Woman Asks To Work Less Due To COVID, Boss Has The Most Impressive Response

A Siemens software manager is being praised online for refusing to cut a female employee's hours.

Instead of agreeing to cut her pay so she could help her kids with remote learning, her boss said she could work less for the same pay, sending a message to businesses everywhere about supporting women in the workforce.


The pandemic isn't 'the great equalizer'

The impact of the pandemic is not felt equally by men and women. Studies like this one show women are leaving the workforce at a substantially greater rate than men are because of their increased responsibilities taking care of children.

In this case, the woman asked her boss to cut her hours to 80% so she could spend more time helping her kids with remote learning while schools are shut. But her boss refused.

On Twitter, the boss explained why in a thread that has since gone viral.

Too much pressure on women

The boss, Aaron Genest, explains how companies still expect workers — especially women — to be just as productive as pre-COVID times with the added burdens the pandemic has brought on families. But "we shouldn't," he said.

Genest said his staff has been performing extremely well under the circumstances, even though they're working fewer hours.

"I have a high-performing team who outperformed themselves again this year, outperforming almost every other team in my company in fact and winning awards for it," he wrote.

"They didn't do it by working 9 to 5 or putting 40 hours of tracked time in during the week. They didn't do it by shutting their door and not seeing their kids or by using every moment of Zoom calls for work."

So, how did they do it? "They did it by being a supportive group and working together," he said.

Genest explains that his staff took time off to help with their families and their colleagues picked up the slack.
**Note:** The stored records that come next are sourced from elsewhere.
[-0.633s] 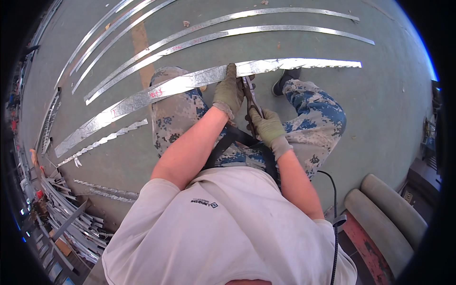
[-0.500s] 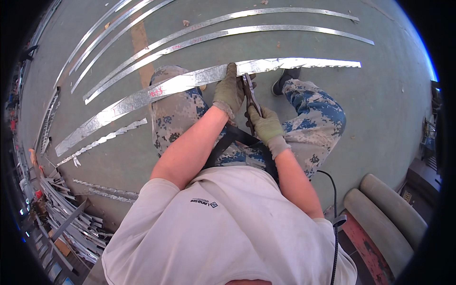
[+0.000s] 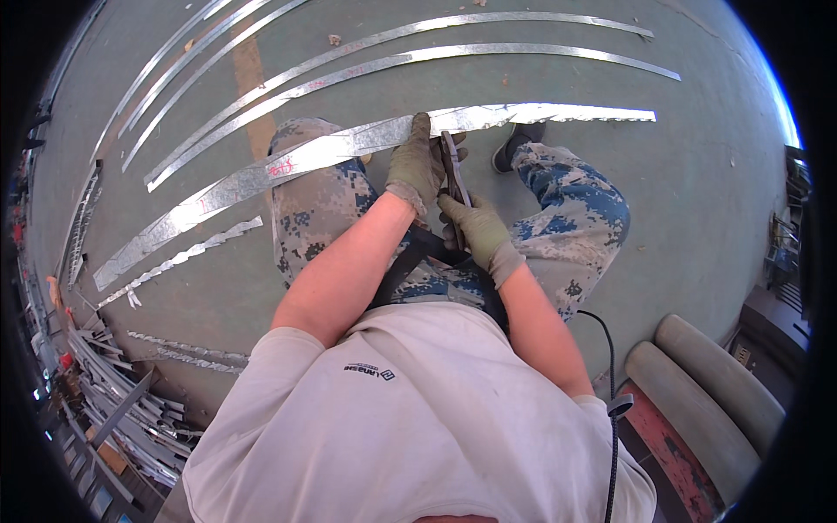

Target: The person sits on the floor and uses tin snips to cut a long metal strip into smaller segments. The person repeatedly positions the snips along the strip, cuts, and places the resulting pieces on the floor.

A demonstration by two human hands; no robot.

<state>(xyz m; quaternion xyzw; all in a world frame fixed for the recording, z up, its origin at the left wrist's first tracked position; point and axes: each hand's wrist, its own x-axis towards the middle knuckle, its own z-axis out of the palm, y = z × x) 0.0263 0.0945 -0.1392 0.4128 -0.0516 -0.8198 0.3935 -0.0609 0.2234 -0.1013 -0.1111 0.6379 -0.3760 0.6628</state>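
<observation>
A long, shiny sheet-metal strip (image 3: 331, 150) with red marks lies across in front of me, above my knees. My left hand (image 3: 413, 167), in a grey-green work glove, is closed on its lower edge near the middle, thumb on top. In my right hand (image 3: 478, 228), gloved too, are tin snips (image 3: 454, 174), fingers wrapped round the handles. Their jaws point up at the strip's near edge, beside my left fingers. To the right of them that edge looks jagged. Whether the blades are biting into the metal cannot be made out.
More metal strips (image 3: 488, 50) lie on the green floor beyond and to the left. A twisted offcut (image 3: 187, 254) is near my left knee. A heap of scrap metal (image 3: 131, 418) fills the lower left. Two padded rolls (image 3: 697, 401) and a black cable (image 3: 614, 375) are at right.
The handles of the snips have come closer together in my right hand. My left hand keeps its hold on the strip. The whole view has shifted slightly.
</observation>
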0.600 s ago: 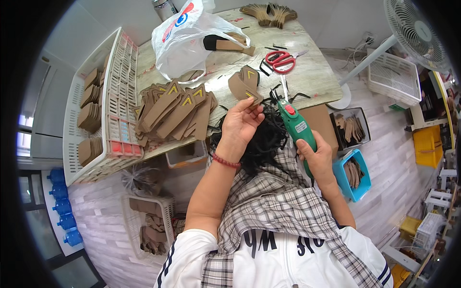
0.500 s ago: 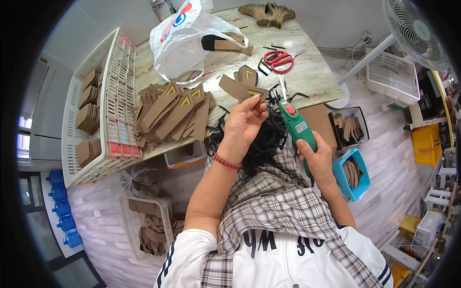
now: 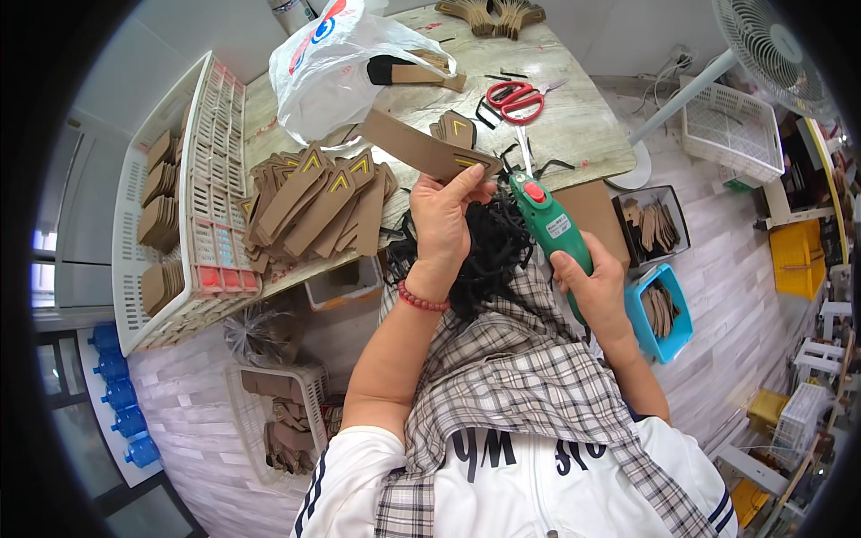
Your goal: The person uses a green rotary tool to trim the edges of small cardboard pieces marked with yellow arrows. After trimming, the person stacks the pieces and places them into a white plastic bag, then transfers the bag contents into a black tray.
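Note:
My left hand (image 3: 446, 215) pinches a long brown strip (image 3: 408, 148) near its pointed end, which bears a yellow V mark. The strip's other end sticks out up and to the left over the table. My right hand (image 3: 587, 280) is wrapped around a green electric hand tool (image 3: 554, 224) with a red button and a slim metal blade (image 3: 523, 152) pointing away from me. The blade stands just right of the strip's pointed end; whether they touch I cannot tell. Below my left hand, a tangle of black strips (image 3: 489, 255) lies on my lap. A heap of similar brown strips (image 3: 314, 202) covers the table's near left.
Red-handled scissors (image 3: 518, 100) and a white plastic bag (image 3: 327, 85) lie on the table (image 3: 574, 117). A white crate (image 3: 193, 215) of brown pieces stands left. A blue bin (image 3: 659, 314), a black box (image 3: 652, 229) and a fan (image 3: 771, 54) are on the right.
The brown strip has swung so more of its length shows toward the upper left. My left hand has shifted slightly left and turned. The green tool has moved slightly left.

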Available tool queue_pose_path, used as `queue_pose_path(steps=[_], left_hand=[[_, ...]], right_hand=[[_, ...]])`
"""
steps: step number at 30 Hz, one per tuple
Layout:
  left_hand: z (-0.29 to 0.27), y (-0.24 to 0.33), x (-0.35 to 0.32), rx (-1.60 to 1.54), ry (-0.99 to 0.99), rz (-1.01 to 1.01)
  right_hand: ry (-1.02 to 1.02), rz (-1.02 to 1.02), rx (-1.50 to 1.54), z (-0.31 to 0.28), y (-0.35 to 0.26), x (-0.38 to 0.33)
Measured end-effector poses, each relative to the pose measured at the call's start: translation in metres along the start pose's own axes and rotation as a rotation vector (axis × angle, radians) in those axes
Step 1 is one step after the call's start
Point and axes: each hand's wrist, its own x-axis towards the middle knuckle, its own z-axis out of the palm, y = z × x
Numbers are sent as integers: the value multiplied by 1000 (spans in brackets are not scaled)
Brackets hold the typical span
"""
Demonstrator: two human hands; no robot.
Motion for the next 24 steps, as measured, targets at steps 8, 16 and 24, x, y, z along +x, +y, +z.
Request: queue_pose_path(steps=[8, 16, 24], left_hand=[[-4, 2, 4, 75, -37, 60], [-5, 4, 4, 142, -33, 78], [-4, 15, 6, 216, -73, 60]], right_hand=[[-6, 13, 15, -1, -1, -1], [-22, 26, 27, -4, -2, 0], [-38, 26, 18, -5, 1, -2]])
"When someone has to leave to pick up their kids, someone else covers. When a 2-year-old bounces into a business call, they smile and everyone understands. When a day is less productive because they can't stand staring at the walls anymore, they get out so the next one is better."

A message for bosses everywhere

So, he denied the woman's request to cut her hours and her pay.

"No, you can't sacrifice your career advancement because of a perceived lack of productivity. No, you don't need to feel guilty about taking the time to make sure your kids are learning."

Genest added that he wants this to inspire other companies to be more considerate of their employees during the pandemic.

"It's a small thing. I'm a single boss in a large company among many employers. But let me encourage anyone with the power to do so to deny this change. Work with your team from within, above, or below to support the people struggling through this. Please."

Genest finished the thread by saying Siemens in Saskatoon is hiring. However, before you jump at the opportunity to work with this considerate boss, keep in mind that today, the temperature in Saskatoon hit -39.2 Celsius (-38.56 Fahrenheit).

The pandemic is not business as usual

The pandemic has been so hard on all of us, the least we can do is be considerate. So if you're a boss out there, give your employees a break — especially ones with kids at home.

And if you're struggling, don't be afraid to ask for help. We're only going to get through this if we help each other.